▶ **PROBLEM TO WORK ON**
Each line of the listing that includes the string "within" is to be identified and copied.

#### EXERCISE INPUT ####

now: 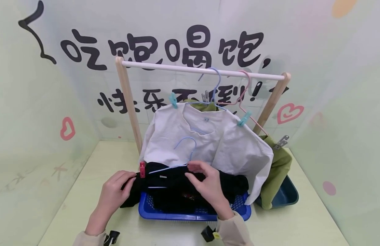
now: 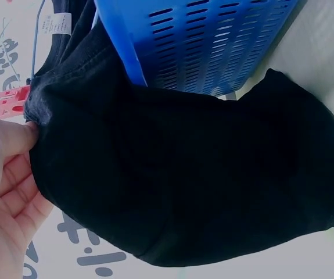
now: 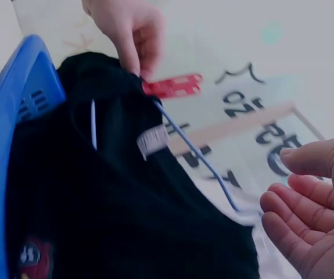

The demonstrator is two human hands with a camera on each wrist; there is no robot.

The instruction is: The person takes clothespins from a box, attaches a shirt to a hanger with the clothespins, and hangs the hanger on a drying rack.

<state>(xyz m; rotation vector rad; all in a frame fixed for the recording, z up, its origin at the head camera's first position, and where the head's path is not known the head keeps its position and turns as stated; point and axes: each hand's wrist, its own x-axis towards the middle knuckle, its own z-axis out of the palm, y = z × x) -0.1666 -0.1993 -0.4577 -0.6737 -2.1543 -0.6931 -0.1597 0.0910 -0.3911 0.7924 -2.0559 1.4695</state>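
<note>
Between thumb and fingers, my left hand (image 1: 117, 188) pinches the shoulder of a black shirt (image 2: 172, 168). A red clothespin (image 1: 142, 169) is clipped on that shoulder, right beside the fingertips. Inside the shirt's neck is a blue hanger (image 1: 170, 167), its hook standing up in front of a white shirt. My right hand (image 1: 208, 182) is close to the hanger's middle, thumb and fingers apart, as the right wrist view shows. A white label (image 3: 153, 141) shows inside the collar. Much of the black shirt lies over a blue basket (image 1: 193, 217).
Behind, a rack with a white rail (image 1: 177, 68) and wooden posts carries the white shirt (image 1: 168, 133), held by teal clothespins (image 1: 244, 119). A green garment (image 1: 277, 164) with a grey clip hangs on a pink hanger (image 1: 247, 85). A dark teal bin (image 1: 288, 194) stands at right.
</note>
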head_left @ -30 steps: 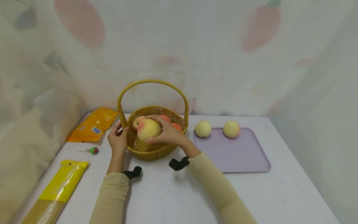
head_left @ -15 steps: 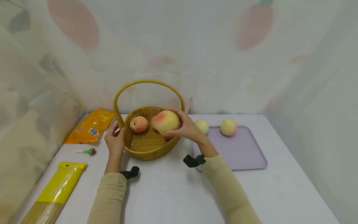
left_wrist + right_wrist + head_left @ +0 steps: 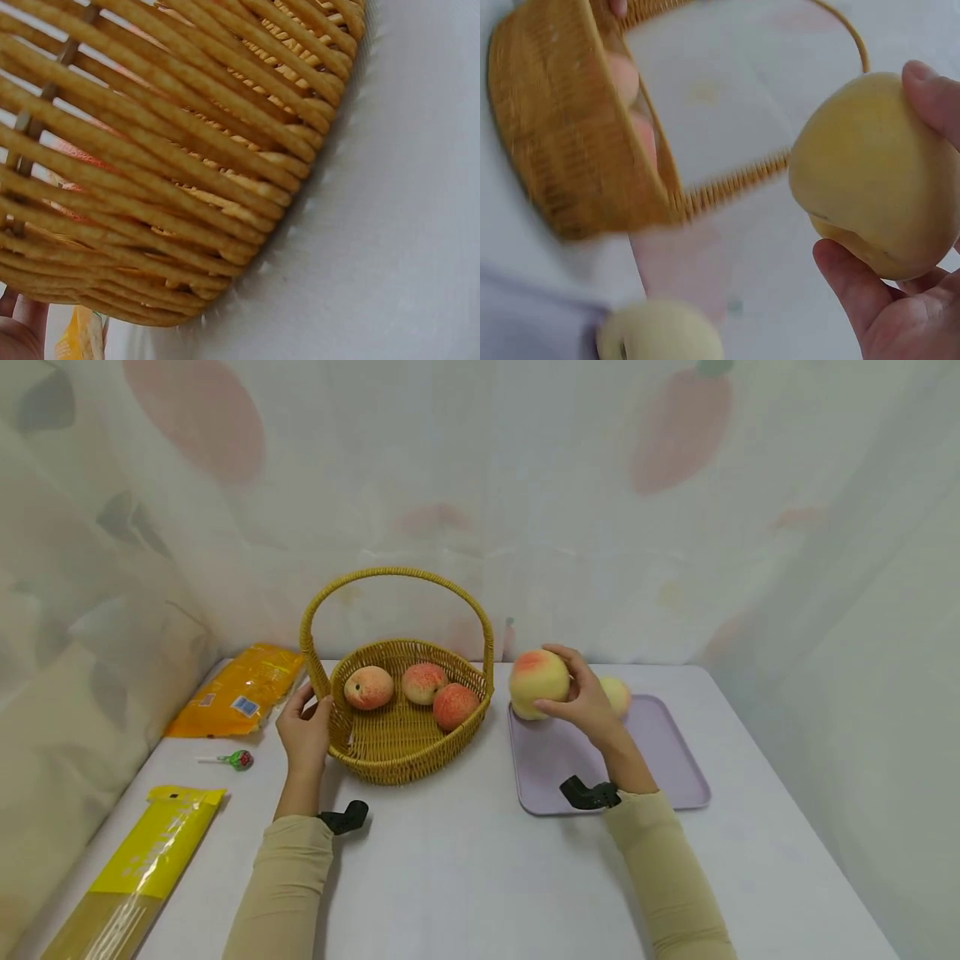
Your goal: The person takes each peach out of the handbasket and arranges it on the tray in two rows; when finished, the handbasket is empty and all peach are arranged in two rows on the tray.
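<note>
In the head view my right hand (image 3: 581,693) grips a large yellow peach (image 3: 540,681) with a red blush, raised over the back left corner of the lilac tray (image 3: 600,768). Thumb and fingers wrap this peach (image 3: 877,172) in the right wrist view. My left hand (image 3: 306,731) pinches the left side of the wicker basket (image 3: 397,772), where the arched handle meets the rim. Inside it lie a speckled peach (image 3: 369,687) at the left, a redder peach (image 3: 424,683) and another red peach (image 3: 455,707) at the right.
A pale peach (image 3: 617,696) sits at the tray's back edge, partly behind my right hand. Another pale peach (image 3: 660,334) is mostly hidden by the held one in the head view. Left lie an orange packet (image 3: 236,692), a lollipop (image 3: 238,760) and a yellow noodle packet (image 3: 142,868).
My right hand has carried the yellow peach from inside the basket rightward to above the tray, uncovering the red peaches. The left hand keeps its hold on the basket.
</note>
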`<state>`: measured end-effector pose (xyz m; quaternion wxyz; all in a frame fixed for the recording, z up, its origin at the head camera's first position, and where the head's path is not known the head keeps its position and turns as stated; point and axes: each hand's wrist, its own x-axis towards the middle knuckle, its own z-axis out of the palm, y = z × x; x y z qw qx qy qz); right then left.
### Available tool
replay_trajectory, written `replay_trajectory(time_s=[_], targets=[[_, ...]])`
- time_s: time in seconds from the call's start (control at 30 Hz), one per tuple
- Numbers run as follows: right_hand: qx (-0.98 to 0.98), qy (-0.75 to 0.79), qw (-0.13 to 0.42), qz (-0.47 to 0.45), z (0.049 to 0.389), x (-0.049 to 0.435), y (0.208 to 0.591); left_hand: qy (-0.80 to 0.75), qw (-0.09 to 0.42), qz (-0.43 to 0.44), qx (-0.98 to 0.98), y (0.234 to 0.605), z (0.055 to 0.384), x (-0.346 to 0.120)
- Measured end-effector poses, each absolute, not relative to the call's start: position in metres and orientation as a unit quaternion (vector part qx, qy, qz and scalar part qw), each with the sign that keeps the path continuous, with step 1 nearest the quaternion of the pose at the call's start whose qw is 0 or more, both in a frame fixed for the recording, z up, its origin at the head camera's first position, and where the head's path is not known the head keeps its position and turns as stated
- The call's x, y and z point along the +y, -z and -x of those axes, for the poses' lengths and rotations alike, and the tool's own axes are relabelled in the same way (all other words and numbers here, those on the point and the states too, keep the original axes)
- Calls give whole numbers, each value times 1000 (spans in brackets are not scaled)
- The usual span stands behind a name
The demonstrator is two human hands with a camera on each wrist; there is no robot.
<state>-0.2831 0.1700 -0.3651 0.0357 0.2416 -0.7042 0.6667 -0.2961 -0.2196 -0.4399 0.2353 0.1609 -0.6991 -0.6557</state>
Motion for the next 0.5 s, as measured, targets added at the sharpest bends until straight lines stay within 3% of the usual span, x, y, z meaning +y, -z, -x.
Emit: replay_trajectory(time_s=[0.5], targets=[[-673,-715,166,-93,284,280,389,654,233,-166,-701,440,297,-219]])
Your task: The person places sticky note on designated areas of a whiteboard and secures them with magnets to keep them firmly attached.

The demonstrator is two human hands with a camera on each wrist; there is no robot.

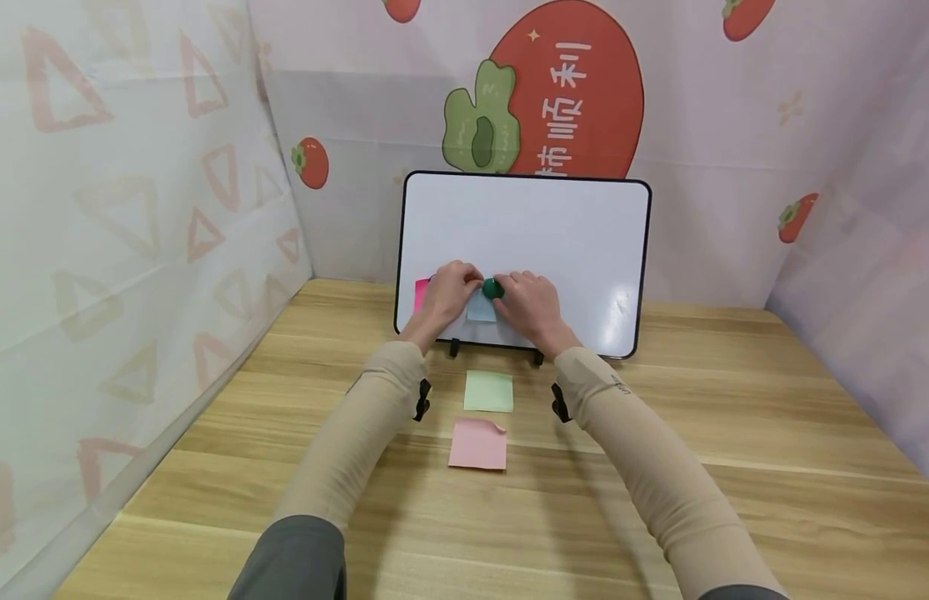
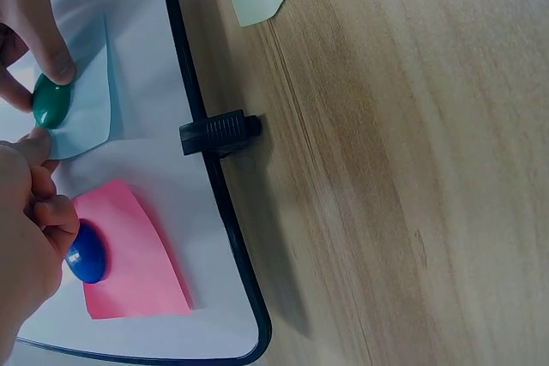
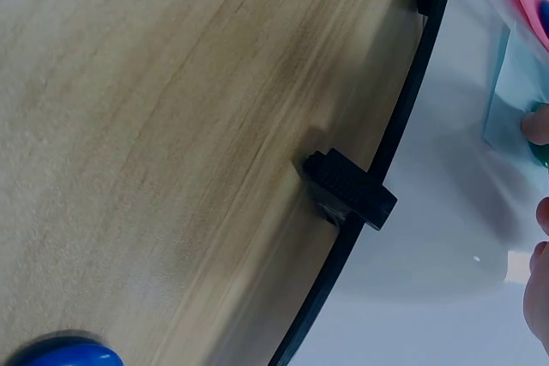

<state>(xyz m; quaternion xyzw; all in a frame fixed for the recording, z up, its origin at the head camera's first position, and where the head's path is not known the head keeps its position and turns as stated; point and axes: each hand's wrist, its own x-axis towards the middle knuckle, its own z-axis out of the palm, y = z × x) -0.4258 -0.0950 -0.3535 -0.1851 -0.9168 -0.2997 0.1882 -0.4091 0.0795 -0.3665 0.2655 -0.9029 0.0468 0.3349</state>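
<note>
In the head view, both hands work at the lower part of a whiteboard (image 1: 539, 242). A light blue sticky note (image 1: 481, 308) lies against the board, its lower edge lifting slightly in the left wrist view. Over its upper part sits a round green magnet (image 2: 52, 102), which my right hand (image 1: 531, 304) holds between thumb and fingers. My left hand (image 1: 451, 290) pinches the note's upper left corner, right beside the magnet. Left of it, a bright pink sticky note (image 2: 141, 263) is on the board under a blue magnet (image 2: 87, 253), partly covered by the left hand in the head view.
Black stand clips (image 2: 214, 133) support the board's lower edge. On the wooden table (image 1: 404, 533) lie a pale green sticky note (image 1: 489, 392) and a light pink one (image 1: 477, 445) with a curled corner. A blue rounded object (image 3: 75, 356) rests on the table in the right wrist view.
</note>
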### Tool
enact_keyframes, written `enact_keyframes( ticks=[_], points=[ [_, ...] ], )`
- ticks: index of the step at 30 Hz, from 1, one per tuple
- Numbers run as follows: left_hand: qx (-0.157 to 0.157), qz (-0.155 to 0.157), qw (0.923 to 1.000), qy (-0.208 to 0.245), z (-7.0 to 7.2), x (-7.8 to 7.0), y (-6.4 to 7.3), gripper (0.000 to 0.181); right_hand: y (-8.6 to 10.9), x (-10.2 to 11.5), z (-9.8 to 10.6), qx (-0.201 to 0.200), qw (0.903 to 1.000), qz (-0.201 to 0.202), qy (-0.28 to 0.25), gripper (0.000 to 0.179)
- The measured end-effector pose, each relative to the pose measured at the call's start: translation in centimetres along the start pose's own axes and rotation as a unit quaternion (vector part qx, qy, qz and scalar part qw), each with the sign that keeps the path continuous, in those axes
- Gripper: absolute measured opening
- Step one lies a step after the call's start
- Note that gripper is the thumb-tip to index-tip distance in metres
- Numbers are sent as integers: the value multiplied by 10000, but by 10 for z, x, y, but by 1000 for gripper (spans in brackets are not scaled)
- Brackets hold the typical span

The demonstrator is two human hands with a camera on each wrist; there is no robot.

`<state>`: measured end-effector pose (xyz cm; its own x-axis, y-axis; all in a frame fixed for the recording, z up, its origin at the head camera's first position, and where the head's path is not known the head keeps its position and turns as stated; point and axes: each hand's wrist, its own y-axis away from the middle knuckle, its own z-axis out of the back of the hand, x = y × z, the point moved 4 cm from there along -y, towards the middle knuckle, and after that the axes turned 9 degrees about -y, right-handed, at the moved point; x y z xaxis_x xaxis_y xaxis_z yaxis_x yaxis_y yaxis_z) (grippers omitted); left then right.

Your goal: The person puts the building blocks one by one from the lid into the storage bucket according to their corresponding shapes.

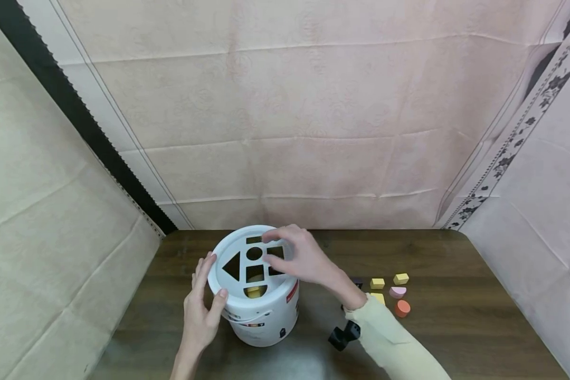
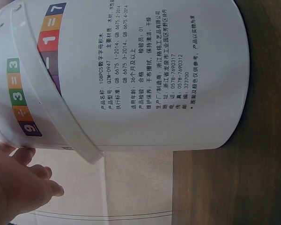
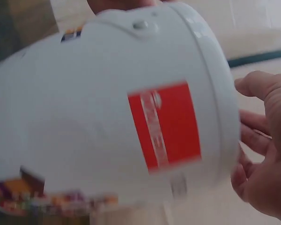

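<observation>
1. White plastic bucket upright on the surface, topped by a lid cut with shaped holes; apparently stood flat for stability.
2. Left hand against the lid's rim, thumb and fingers spread apart around the edge, probably to steady the bucket.
3. Right hand over the lid's right-hand holes, index finger and thumb apart, nothing visible between; poised there, perhaps, for access to the openings.
4. Yellow piece visible through the lid's front hole.
5. Yellow blocks, pink half-round block and orange-red round block loose to the right, seemingly for right-hand reach.
</observation>
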<state>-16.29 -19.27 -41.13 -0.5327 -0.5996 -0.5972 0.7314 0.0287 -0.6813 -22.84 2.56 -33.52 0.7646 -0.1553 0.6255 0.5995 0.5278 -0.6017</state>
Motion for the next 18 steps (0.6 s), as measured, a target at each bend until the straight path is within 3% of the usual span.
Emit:
enact_keyframes(
  ticks=[2, 8, 13, 18],
  points=[
    [-27, -17, 10000, 20, 0, 0, 0, 60, 8, -1, 15, -233, 9996, -22, -149, 29],
    [-60, -77, 9999, 47, -1, 1, -1, 61, 43, -3, 67, -653, 9953, -654, -291, 25],
    [-67, -37, 10000, 62, -2, 2, 0, 61, 85, -30, 104, -945, 9881, -1214, -19, 23],
    [-138, -130, 9998, 90, -2, 2, 1, 59, 124, -51, 126, -1094, 9793, -1698, 142, 22]
  ],
)
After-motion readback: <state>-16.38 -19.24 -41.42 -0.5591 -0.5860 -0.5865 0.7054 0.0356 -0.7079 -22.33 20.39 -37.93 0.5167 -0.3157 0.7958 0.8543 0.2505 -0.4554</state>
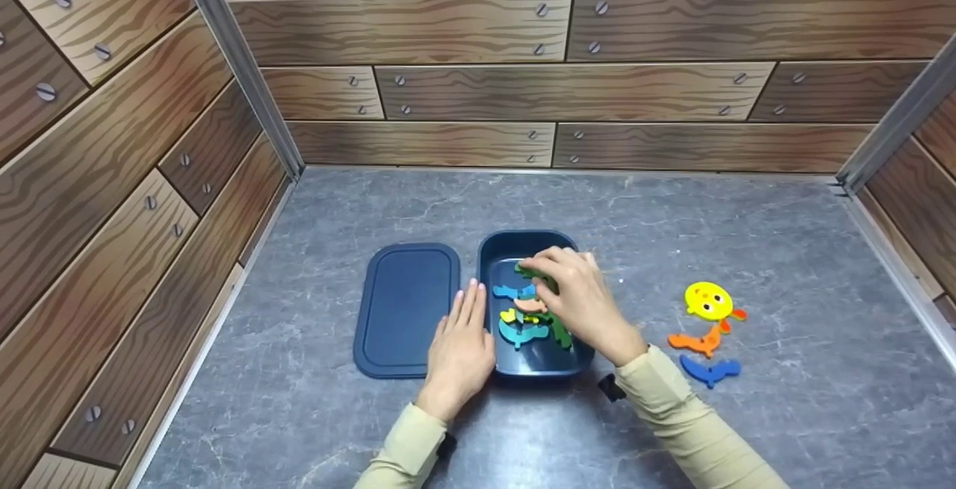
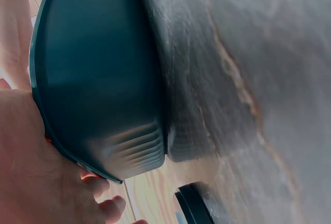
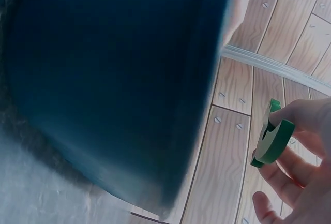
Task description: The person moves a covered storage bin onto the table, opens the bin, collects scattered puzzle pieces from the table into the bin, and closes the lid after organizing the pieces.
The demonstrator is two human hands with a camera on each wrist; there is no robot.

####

▶ **REPLY TO THE EXERCISE**
Motion for the next 0.5 s, as measured, targets added at the sharpest bends until straight lines stay within 3% of the usual span, x, y, z meaning +y, -z, -x.
Motion for the next 18 steps (0.6 s), as measured, a target at each bend until the straight path is within 3% of the usual span.

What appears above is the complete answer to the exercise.